Check the material that follows for the word "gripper" and say how many lines contain it, with no other words.

^^^^^^^^^^^^^^^^

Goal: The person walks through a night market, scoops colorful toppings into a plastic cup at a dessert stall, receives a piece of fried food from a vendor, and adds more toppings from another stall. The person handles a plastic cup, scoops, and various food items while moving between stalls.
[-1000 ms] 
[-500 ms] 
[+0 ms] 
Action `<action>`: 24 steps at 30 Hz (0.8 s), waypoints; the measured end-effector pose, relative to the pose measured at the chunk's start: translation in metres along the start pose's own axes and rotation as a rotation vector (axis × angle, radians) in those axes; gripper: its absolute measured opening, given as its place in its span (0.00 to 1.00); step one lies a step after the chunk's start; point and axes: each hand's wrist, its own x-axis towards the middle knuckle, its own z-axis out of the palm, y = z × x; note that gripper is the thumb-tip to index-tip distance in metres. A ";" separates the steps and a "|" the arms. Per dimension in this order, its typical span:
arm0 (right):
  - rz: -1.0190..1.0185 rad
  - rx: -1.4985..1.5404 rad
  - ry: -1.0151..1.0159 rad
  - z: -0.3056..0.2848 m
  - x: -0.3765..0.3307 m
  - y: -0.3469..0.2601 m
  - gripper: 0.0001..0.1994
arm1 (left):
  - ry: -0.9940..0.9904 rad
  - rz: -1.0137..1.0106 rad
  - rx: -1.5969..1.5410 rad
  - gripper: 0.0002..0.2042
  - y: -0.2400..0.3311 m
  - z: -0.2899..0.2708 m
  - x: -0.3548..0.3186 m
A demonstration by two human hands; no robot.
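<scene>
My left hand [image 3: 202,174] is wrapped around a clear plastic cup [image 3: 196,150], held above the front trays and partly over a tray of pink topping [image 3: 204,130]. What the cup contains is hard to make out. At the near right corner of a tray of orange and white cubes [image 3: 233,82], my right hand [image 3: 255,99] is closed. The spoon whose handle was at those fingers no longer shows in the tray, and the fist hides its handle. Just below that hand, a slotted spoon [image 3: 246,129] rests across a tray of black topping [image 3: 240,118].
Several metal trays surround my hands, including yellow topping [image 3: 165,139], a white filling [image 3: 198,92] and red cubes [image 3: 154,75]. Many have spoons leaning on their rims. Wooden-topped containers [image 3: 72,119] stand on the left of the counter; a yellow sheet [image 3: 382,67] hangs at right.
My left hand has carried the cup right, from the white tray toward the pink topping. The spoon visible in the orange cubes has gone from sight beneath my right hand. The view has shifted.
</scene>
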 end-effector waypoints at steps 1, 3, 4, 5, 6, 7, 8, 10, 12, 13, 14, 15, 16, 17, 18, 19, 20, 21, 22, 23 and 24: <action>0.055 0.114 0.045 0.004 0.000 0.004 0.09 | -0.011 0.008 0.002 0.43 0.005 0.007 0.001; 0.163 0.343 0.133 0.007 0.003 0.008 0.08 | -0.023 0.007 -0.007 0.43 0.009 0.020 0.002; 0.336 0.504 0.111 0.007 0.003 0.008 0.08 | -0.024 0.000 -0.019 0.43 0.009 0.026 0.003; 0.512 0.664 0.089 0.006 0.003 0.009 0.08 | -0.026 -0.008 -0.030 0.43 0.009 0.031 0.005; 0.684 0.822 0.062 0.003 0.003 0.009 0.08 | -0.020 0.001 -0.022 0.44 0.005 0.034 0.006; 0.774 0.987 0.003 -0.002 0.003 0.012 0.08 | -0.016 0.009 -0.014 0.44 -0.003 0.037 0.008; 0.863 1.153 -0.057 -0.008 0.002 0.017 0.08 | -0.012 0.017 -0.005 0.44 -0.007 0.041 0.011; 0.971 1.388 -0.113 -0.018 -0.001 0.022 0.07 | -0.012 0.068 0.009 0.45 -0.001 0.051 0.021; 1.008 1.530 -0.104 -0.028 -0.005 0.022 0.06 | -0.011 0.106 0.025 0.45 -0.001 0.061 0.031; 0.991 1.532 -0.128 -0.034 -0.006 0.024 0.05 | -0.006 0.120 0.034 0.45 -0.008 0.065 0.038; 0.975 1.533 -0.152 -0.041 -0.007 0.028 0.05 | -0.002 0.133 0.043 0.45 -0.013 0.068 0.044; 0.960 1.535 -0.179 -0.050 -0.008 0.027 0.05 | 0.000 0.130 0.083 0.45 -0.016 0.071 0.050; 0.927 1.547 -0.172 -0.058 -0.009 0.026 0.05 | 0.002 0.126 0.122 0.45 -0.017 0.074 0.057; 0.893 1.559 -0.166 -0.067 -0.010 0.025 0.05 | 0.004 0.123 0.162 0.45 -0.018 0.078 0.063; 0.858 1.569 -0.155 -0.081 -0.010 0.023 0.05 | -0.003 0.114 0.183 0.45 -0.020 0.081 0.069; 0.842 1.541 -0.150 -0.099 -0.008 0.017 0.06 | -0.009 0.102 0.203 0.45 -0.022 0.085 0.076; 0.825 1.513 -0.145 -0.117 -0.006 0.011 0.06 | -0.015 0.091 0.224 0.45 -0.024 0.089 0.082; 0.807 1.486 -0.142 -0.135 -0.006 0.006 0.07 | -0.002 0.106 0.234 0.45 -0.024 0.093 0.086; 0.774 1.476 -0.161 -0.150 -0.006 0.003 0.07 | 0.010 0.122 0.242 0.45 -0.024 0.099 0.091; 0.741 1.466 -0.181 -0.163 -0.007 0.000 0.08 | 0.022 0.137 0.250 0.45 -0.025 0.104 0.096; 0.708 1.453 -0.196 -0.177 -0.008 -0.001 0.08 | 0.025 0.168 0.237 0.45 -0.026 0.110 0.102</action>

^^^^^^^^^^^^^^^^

**EXERCISE RESPONSE**. 3